> Problem to work on
Check every line of the data below for "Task". Copy each one that has it.

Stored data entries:

------

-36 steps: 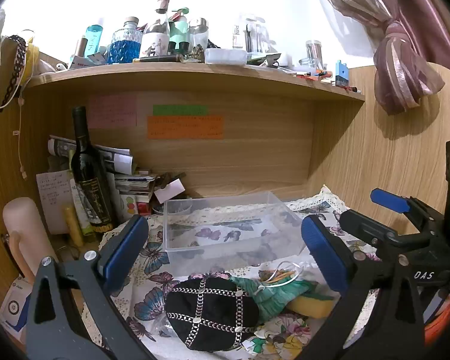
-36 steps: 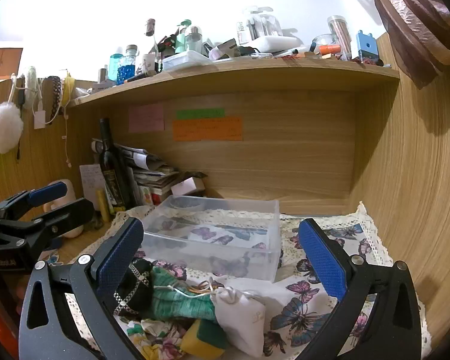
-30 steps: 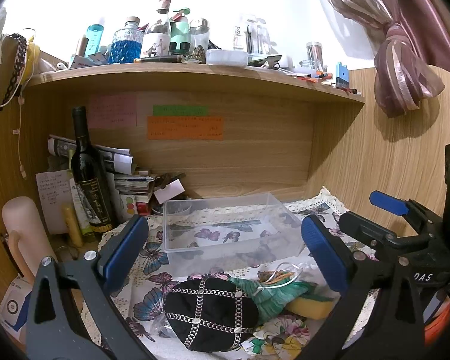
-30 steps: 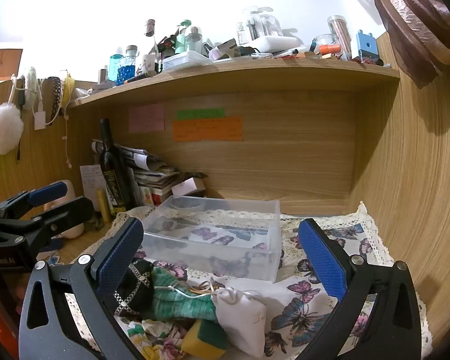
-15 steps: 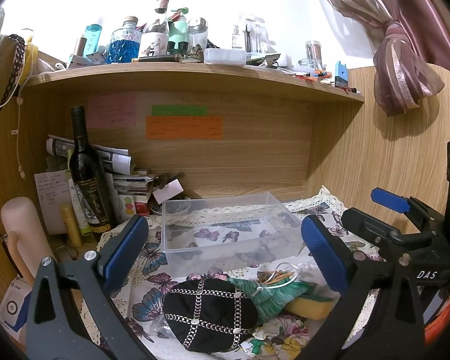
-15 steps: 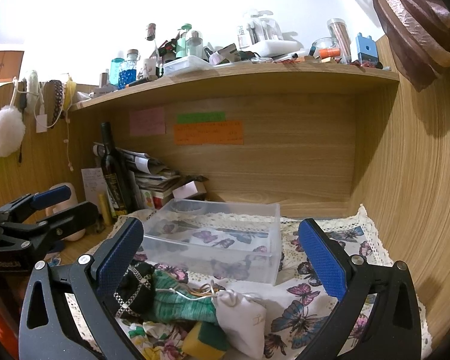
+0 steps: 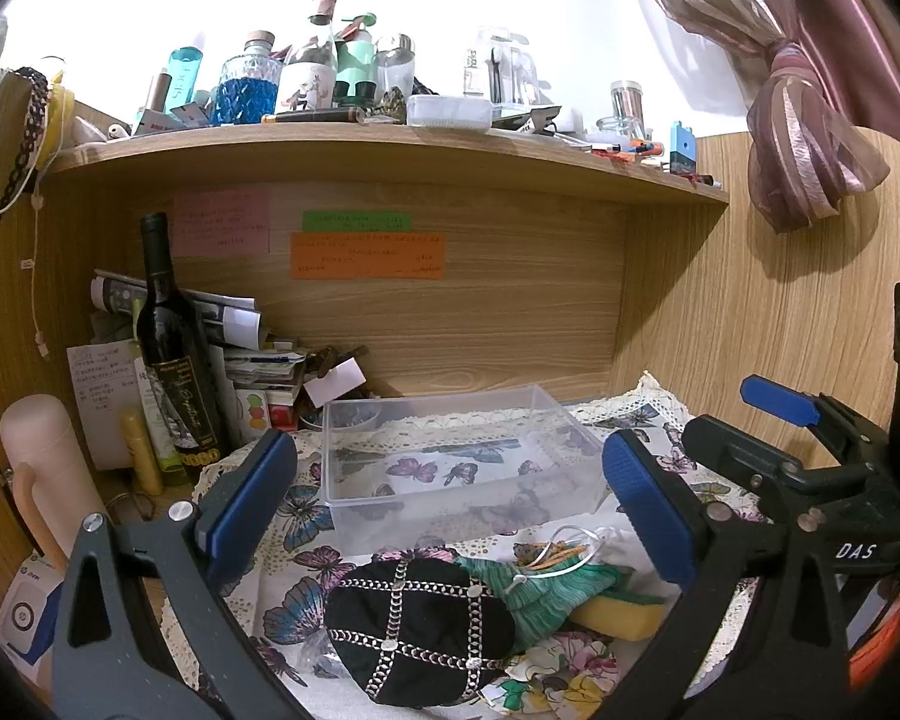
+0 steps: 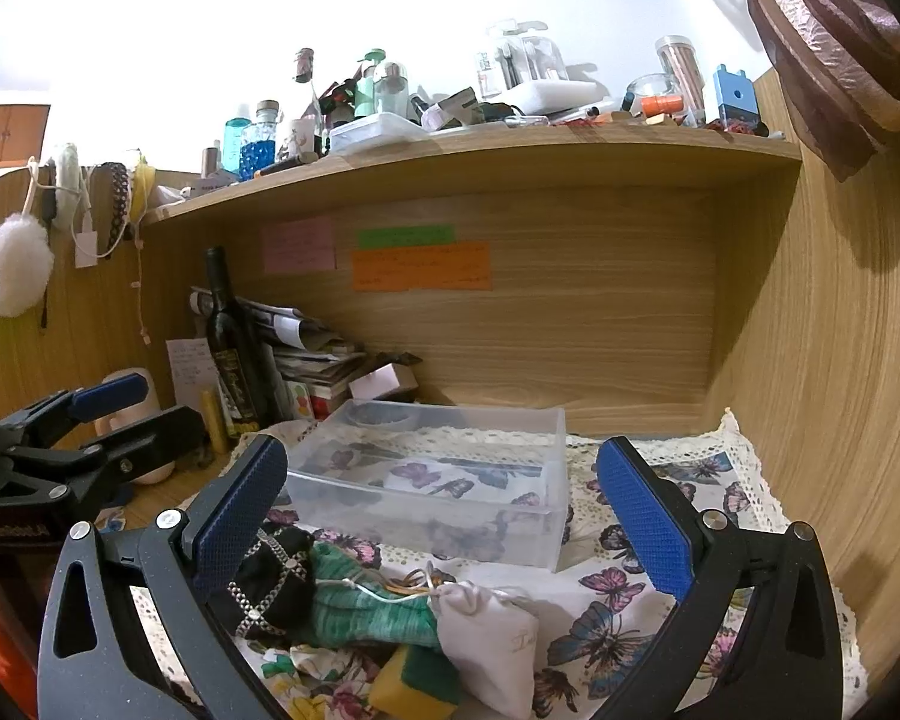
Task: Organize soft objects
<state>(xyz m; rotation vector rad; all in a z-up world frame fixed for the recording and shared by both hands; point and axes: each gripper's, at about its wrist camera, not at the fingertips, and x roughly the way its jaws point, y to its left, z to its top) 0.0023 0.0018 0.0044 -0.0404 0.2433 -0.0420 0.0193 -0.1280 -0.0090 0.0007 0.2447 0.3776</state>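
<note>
I had both tools hovering short of the pile: my left gripper [image 7: 450, 504] was spread wide with nothing between its blue pads, and my right gripper [image 8: 444, 504] was just as wide and empty. The soft things lay heaped on the butterfly cloth [image 8: 642, 618] just in front of the clear plastic bin [image 8: 450, 480], which looked empty apart from the pattern showing through its floor. Nearest my left tool sat the black pouch [image 7: 417, 630] with its silver chain lattice; I judged it light and squashy, best pinched across its rounded middle, since the chain could slide under the pads. Touching it was the green knit piece [image 7: 546, 594], limp and stretchy, with a white cord and some rubber bands lying on top that I thought might snag a finger. The yellow sponge [image 7: 615, 615] with its green scouring face poked out beneath; it would compress and spring back, so a grip on its flat sides seemed right. The white drawstring bag [image 8: 489, 645] lay nearest my right tool, and I reckoned its gathered neck was the surest hold. A floral fabric [image 7: 561, 669] lay crumpled under the heap and I expected it to drag along if I pinched too deep
</note>
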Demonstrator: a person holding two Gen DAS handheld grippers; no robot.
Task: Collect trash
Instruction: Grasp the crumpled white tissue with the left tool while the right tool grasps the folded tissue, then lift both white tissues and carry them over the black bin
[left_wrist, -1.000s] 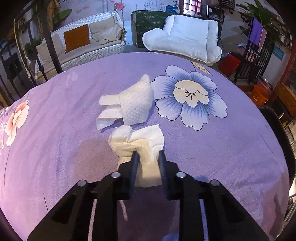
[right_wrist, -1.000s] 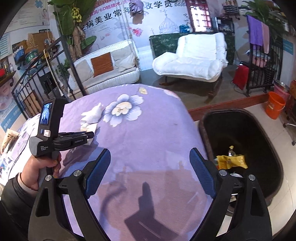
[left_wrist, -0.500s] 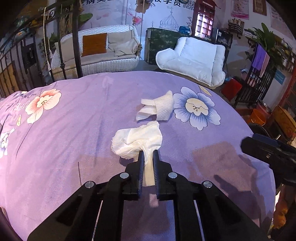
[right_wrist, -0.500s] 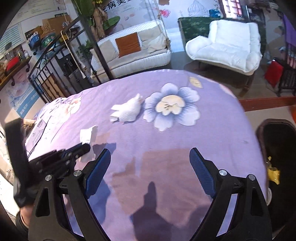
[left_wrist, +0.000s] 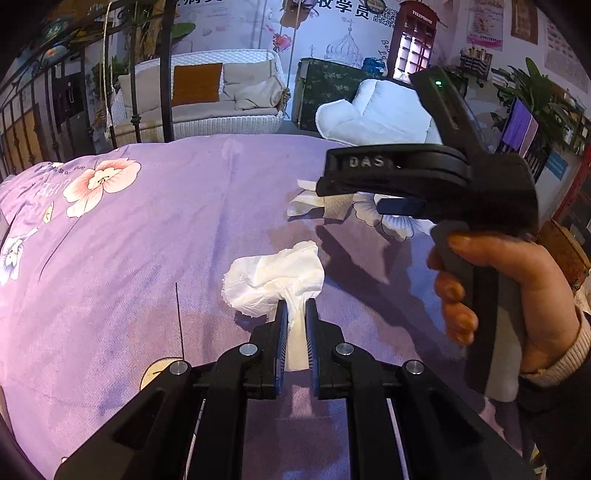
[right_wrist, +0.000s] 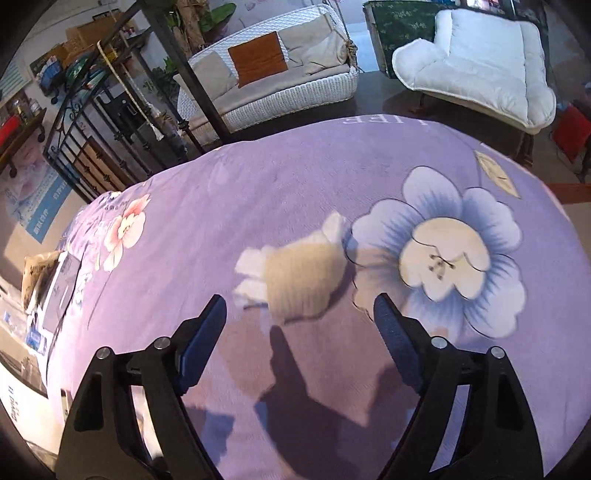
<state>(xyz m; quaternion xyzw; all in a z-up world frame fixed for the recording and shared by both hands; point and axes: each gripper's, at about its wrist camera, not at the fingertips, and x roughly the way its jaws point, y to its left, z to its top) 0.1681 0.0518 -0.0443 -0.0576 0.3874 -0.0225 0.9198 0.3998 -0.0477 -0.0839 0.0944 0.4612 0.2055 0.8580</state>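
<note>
A purple flowered sheet (left_wrist: 155, 229) covers the surface, with a wicker sofa (left_wrist: 207, 99) and a white armchair (right_wrist: 476, 59) behind. Nearest in the left view, the left gripper (left_wrist: 295, 314) is clamped on a crumpled white tissue (left_wrist: 273, 277) lying on the sheet. Further on, a hand (left_wrist: 517, 291) holds the right gripper (right_wrist: 299, 314), its wide jaws closing with nothing between the pads. Just beyond its tips lies a textured wipe (right_wrist: 295, 273), beside the blue flower (right_wrist: 443, 258)

Crumpled tissue (right_wrist: 295, 282) beyond closing jaws
</note>
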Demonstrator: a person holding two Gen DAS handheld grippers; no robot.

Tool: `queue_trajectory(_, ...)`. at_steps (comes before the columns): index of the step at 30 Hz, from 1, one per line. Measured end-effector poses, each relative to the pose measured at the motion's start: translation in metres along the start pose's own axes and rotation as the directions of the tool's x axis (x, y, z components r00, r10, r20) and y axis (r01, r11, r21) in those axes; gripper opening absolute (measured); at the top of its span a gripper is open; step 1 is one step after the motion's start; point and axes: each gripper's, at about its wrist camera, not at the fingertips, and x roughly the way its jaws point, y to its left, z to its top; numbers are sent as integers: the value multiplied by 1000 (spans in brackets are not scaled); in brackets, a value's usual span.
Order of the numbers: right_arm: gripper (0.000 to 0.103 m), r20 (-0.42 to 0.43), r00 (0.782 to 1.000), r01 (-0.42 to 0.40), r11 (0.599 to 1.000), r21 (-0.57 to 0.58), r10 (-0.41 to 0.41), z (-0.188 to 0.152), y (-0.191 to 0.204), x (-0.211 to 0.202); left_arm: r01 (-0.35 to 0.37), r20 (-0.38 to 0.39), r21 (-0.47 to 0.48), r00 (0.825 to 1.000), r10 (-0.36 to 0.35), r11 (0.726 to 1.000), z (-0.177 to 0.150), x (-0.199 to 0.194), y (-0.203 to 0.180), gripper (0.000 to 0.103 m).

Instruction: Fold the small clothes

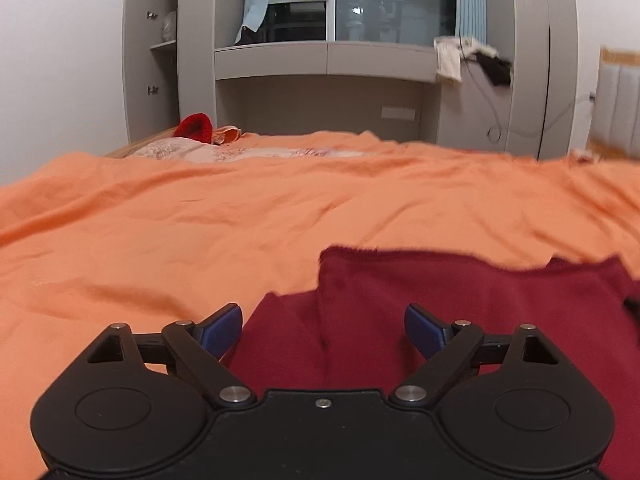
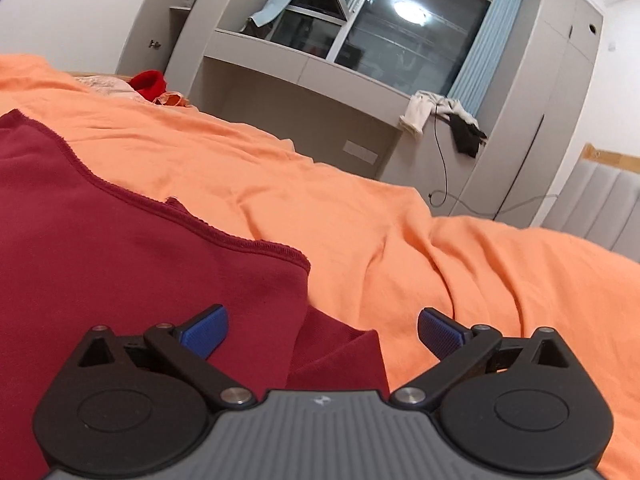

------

> Response to the exercise
Task: Organize soft objects
Task: Collect trash

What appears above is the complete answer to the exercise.